Exercise goal: What lines in the following entries hold the word "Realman"? Copy each one.

Extracted data entries:
· · · · ·
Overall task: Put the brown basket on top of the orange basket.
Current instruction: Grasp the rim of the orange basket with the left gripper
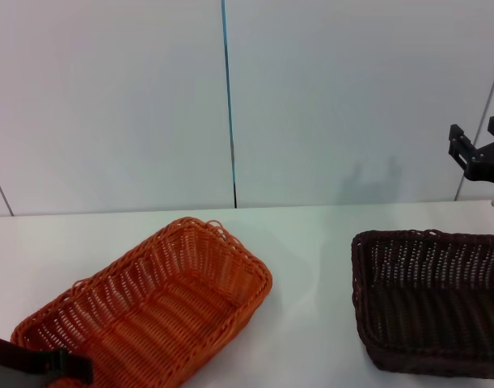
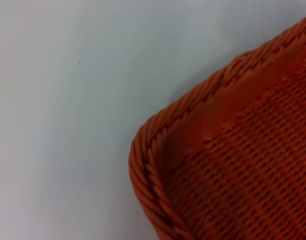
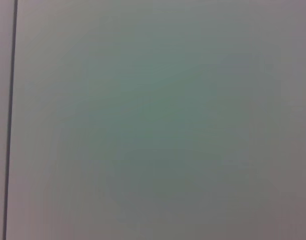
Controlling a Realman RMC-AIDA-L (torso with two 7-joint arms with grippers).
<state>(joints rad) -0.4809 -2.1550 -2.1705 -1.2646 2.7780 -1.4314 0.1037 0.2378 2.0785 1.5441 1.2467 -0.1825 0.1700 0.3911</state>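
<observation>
Two wicker baskets sit on the white table (image 1: 311, 242), well apart from each other. On the robot's left lies the orange basket (image 1: 149, 303), turned at an angle to the table's edge, its braided rim showing a few loose loops at the far corner. On the right stands the brown basket (image 1: 432, 299), nearly black, cut off by the edge of the head view. Both rest flat on the table and neither holds anything that can be seen.

Right gripper (image 1: 477, 145) hangs in the air above and behind the brown basket, clear of its rim; two dark fingertips point upward with an open gap between them, and nothing is held. Its wrist camera looks at the pale wall (image 1: 352, 97), where a dark vertical seam (image 3: 10, 120) runs.

Left gripper (image 1: 44, 364) is low at the near corner of the orange basket, only partly in the head view, and whether its fingers are spread or closed cannot be told. Its wrist camera shows a rounded corner of the orange rim from close up, with bare table beside it
</observation>
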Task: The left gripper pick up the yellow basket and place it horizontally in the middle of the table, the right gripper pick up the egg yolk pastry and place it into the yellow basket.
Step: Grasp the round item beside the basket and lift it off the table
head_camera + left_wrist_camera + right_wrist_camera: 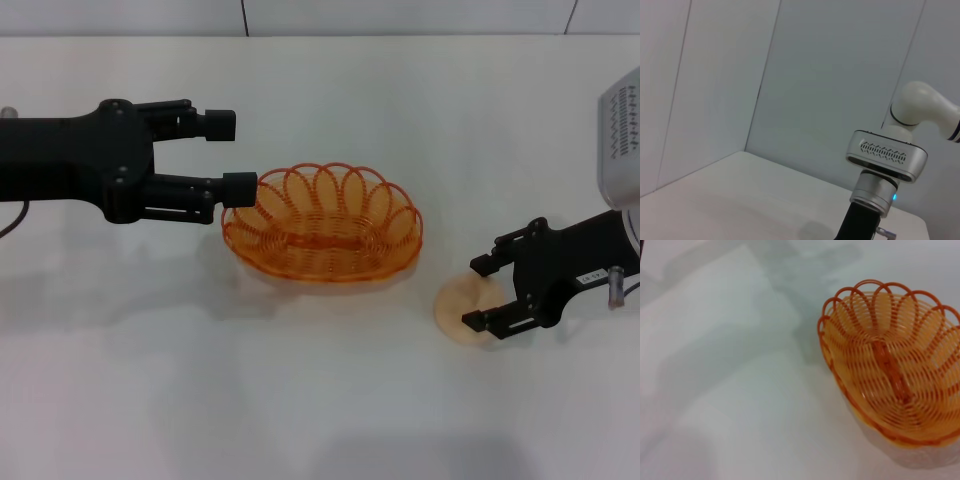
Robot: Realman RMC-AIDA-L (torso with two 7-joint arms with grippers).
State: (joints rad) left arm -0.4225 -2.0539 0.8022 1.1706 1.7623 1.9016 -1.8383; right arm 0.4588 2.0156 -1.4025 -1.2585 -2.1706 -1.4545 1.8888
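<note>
The yellow basket [322,222] sits upright and empty on the white table [300,400], near the middle, its long side running left to right. It also shows in the right wrist view [890,375]. My left gripper [230,156] is open and empty just left of the basket, its nearer fingertip [240,187] close against the basket's left rim. The egg yolk pastry [453,308] lies on the table to the right of the basket. My right gripper [477,293] is open over the pastry, one finger on each side, and hides part of it.
The table's far edge meets a pale wall [400,15]. The right arm's silver-grey housing [622,130] stands at the right edge and also shows in the left wrist view [886,159].
</note>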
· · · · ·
Result of this task:
Controlling a Realman RMC-AIDA-L (torso with two 7-joint arms with grippers).
Robot: Realman RMC-AIDA-L (torso with two 7-joint arms with grippers).

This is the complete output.